Cuando un bebé recién nacido llega a casa ocupa un lugar muy concreto, muy predecible y físicamente muy pequeño. Su cuna, su carro o los brazos de papá y mamá son el espacio en el que siempre está: ubicable, predecible. Para cuando crezca y ese nivel de “intrusión” se amplie, el bebé no será ya un desconocido.

Pero cuando un hermano llega después de un proceso de adopción, en la mayoría de los casos es mucho más mayor. Y cuanto mayor es esta edad, más amplio es su ámbito de influencia, el espacio en el que se moverá.

No es lo mismo compartir la casa con un bebé inmóvil en una cunita, que con un niño que recorre nuestro espacio haciéndolo suyo, toca nuestros juguetes, se interpone en nuestra actividad y es del todo incontrolable para nosotros.

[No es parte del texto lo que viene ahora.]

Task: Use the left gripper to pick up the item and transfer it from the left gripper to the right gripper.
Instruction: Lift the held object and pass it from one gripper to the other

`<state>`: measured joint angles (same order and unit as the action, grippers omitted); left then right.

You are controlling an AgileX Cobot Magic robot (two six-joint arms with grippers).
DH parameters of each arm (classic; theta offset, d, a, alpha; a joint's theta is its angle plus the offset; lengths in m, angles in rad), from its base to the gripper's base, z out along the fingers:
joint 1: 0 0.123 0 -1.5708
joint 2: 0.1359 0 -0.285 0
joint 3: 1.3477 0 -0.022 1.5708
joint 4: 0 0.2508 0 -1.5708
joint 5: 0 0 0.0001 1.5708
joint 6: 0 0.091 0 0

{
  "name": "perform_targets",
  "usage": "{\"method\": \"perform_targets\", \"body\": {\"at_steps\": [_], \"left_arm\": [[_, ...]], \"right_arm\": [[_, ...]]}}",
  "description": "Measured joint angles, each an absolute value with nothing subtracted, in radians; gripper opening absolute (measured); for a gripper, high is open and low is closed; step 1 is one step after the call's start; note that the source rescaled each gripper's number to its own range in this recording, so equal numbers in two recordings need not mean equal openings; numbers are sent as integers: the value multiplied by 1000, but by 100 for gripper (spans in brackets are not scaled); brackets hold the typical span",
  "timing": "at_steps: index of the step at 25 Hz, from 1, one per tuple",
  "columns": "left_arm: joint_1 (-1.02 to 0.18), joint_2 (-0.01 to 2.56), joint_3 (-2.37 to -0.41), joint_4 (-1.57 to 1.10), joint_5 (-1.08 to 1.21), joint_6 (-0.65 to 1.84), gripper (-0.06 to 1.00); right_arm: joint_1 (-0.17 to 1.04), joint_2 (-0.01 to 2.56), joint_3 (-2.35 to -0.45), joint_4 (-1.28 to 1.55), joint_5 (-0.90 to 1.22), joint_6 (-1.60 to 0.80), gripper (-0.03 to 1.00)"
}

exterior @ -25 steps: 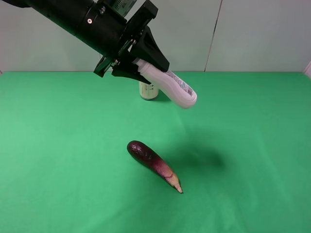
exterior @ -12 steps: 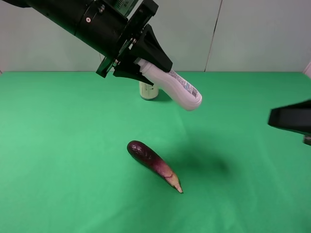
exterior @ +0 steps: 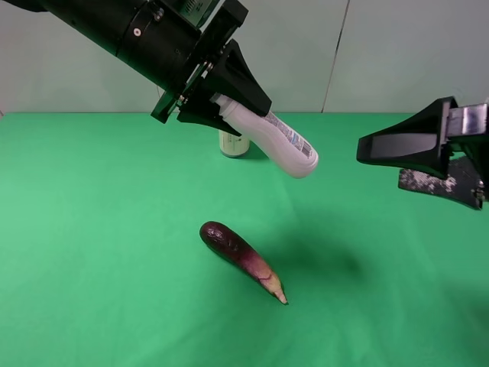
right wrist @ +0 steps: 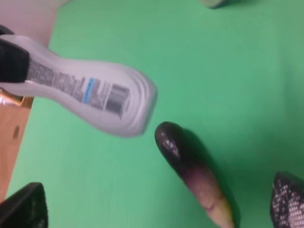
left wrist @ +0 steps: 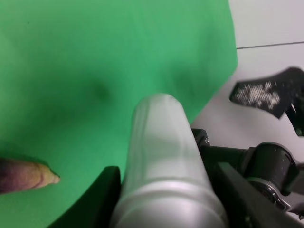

Además de la invasión emocional que siempre conlleva el hermano, se añade una gran invasión física.

Sin ir mucho más allá en el análisis, ni entrar en los casos más especiales y complicados, también es cierto que la adopción suele entrañar complejidades añadidas en el proceso de inserción en la familia que los niños viven en primer grado.

Es más fácil aceptar y querer desde el primer momento a un bebé indefenso y diminuto, dispuesto a reír con nuestras pedorretas que hacerlo con un niño desconocido que coge nuestras cosas, se sube encima de nuestros queridos y hasta entonces privados padres y al que, probablemente ni siquiera entendemos cuando habla.


Es más difícil, más repentino y más intenso. Pero el proceso es igual. El sentimiento de inseguridad y celos es el mismo. Y la necesidad de entenderlos y controlarlos también. A nosotros, como siempre, nos toca acompañar, ayudar y comprender. Y esperar que, con el paso del tiempo, se conviertan en algo manejable e inofensivo.